* **INPUT DATA**:
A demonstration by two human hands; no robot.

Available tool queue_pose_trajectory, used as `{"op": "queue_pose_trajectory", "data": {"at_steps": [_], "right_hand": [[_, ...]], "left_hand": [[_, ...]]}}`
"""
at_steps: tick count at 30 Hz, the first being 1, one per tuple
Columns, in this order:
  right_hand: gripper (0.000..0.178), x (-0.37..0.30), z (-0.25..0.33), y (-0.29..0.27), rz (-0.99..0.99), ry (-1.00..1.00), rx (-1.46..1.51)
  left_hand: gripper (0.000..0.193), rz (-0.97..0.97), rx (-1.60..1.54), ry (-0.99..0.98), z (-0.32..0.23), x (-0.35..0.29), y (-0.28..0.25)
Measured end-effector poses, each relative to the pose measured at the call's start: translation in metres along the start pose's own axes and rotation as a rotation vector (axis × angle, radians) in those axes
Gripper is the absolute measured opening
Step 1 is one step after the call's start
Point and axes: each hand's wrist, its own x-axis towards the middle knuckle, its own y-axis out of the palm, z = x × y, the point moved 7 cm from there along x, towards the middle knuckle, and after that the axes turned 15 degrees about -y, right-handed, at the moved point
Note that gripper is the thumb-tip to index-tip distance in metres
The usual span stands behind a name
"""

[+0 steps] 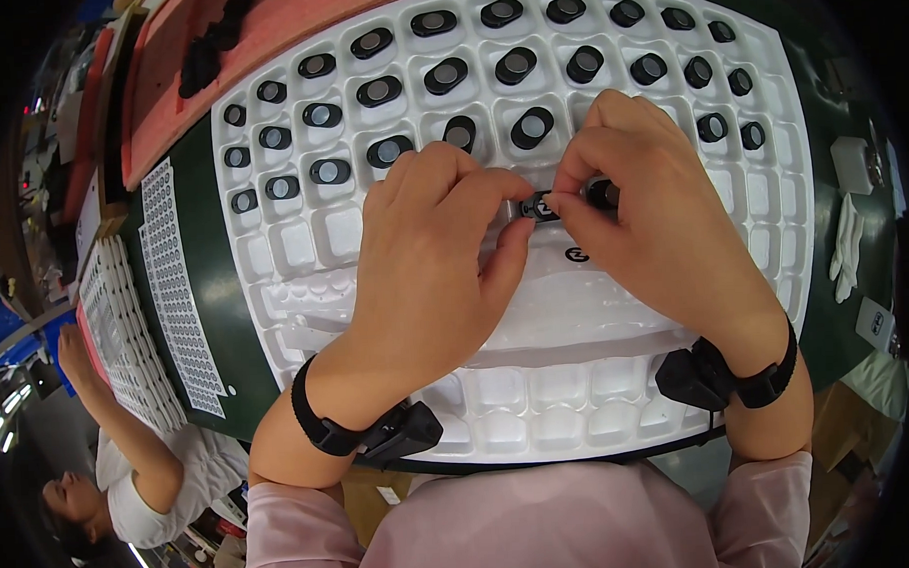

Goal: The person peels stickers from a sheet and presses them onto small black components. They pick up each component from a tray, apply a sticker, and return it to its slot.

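Note:
Above the middle of a white compartment tray, my two hands meet at a small black part with a white mark. My left hand pinches its left end between thumb and forefinger. From the other side, the thumb and forefinger of my right hand close on its right end; the exact contact is partly covered. Just below lies a round black-and-white sticker. A dark part shows partly under my right hand. Black oval parts with round grey faces, such as one black oval part, fill the far rows.
Left of the tray lies a sheet of round labels, beside stacked white trays. A reddish board holds black items. A white glove and white box are on the right. A co-worker is at left.

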Motion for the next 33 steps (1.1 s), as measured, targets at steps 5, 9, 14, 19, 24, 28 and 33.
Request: {"op": "queue_pose_trajectory", "data": {"at_steps": [5, 9, 14, 19, 24, 28, 33], "right_hand": [[0.013, 0.000, -0.003, -0.001, 0.008, 0.036, 0.040], [0.013, -0.003, -0.008, -0.003, -0.014, 0.086, 0.113], [0.013, -0.004, -0.013, -0.006, -0.034, 0.202, 0.265], [0.013, -0.004, -0.013, -0.009, -0.043, 0.174, 0.265], [0.014, -0.006, -0.011, -0.011, -0.052, 0.120, 0.308], [0.015, -0.005, -0.001, -0.017, 0.095, 0.042, 0.262], [0.016, -0.009, 0.006, -0.019, 0.157, 0.063, 0.352]], "left_hand": [[0.026, -0.003, 0.023, 0.018, -0.001, -0.001, 0.000], [0.031, -0.065, 0.126, 0.115, -0.011, -0.005, -0.005], [0.043, -0.045, 0.326, 0.250, -0.026, -0.014, -0.004], [0.048, -0.010, 0.442, 0.261, -0.035, -0.016, 0.002], [0.044, -0.033, 0.405, 0.282, -0.033, -0.016, 0.006], [0.037, -0.046, 0.258, 0.298, -0.032, -0.016, 0.000], [0.023, 0.052, 0.145, 0.291, -0.031, -0.016, -0.002]]}}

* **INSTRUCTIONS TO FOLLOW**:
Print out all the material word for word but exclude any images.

* **WRITTEN REPLY**:
A demonstration by two human hands; no robot.

Available tool queue_pose_trajectory, used as `{"op": "queue_pose_trajectory", "data": {"at_steps": [_], "right_hand": [[_, ...]], "left_hand": [[_, ...]]}}`
"""
at_steps: tick count at 30 Hz, the first being 1, one per tuple
Columns, in this order:
  right_hand: gripper (0.000..0.178), x (-0.37..0.30), z (-0.25..0.33), y (-0.29..0.27), rz (-0.99..0.99), ry (-1.00..1.00), rx (-1.46..1.51)
  left_hand: gripper (0.000..0.193), rz (-0.97..0.97), rx (-1.60..1.54), ry (-0.99..0.98), z (-0.32..0.23), x (-0.35..0.29), y (-0.28..0.25)
Measured end-effector poses, each relative to the pose measured at the call's start: translation in metres along the start pose's own axes and rotation as a rotation vector (axis × angle, radians) in those axes
Gripper is the absolute measured opening
Step 1 is one step after the call's start
Point and axes: each hand's wrist, its own x-axis towards the middle knuckle, its own y-axis out of the palm, z = x × y, the point moved 7 cm from there along x, towards the middle knuckle, and after that the axes turned 15 degrees about -y, right-handed, at the moved point
Note that gripper is the thumb-tip to index-tip distance in metres
The usual span stands behind a name
"""

[+0 steps] 

Goal: The person peels stickers from a sheet and presses them onto small black components. They pick up each component from a tray, apply a sticker, and return it to its slot.

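Note:
Above the middle of a white compartment tray, my two hands meet at a small black part with a white mark. My left hand pinches its left end between thumb and forefinger. From the other side, the thumb and forefinger of my right hand close on its right end; the exact contact is partly covered. Just below lies a round black-and-white sticker. A dark part shows partly under my right hand. Black oval parts with round grey faces, such as one black oval part, fill the far rows.
Left of the tray lies a sheet of round labels, beside stacked white trays. A reddish board holds black items. A white glove and white box are on the right. A co-worker is at left.
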
Motion for the next 33 steps (1.1 s), as measured, targets at steps 5, 9, 14, 19, 24, 28 and 33.
Request: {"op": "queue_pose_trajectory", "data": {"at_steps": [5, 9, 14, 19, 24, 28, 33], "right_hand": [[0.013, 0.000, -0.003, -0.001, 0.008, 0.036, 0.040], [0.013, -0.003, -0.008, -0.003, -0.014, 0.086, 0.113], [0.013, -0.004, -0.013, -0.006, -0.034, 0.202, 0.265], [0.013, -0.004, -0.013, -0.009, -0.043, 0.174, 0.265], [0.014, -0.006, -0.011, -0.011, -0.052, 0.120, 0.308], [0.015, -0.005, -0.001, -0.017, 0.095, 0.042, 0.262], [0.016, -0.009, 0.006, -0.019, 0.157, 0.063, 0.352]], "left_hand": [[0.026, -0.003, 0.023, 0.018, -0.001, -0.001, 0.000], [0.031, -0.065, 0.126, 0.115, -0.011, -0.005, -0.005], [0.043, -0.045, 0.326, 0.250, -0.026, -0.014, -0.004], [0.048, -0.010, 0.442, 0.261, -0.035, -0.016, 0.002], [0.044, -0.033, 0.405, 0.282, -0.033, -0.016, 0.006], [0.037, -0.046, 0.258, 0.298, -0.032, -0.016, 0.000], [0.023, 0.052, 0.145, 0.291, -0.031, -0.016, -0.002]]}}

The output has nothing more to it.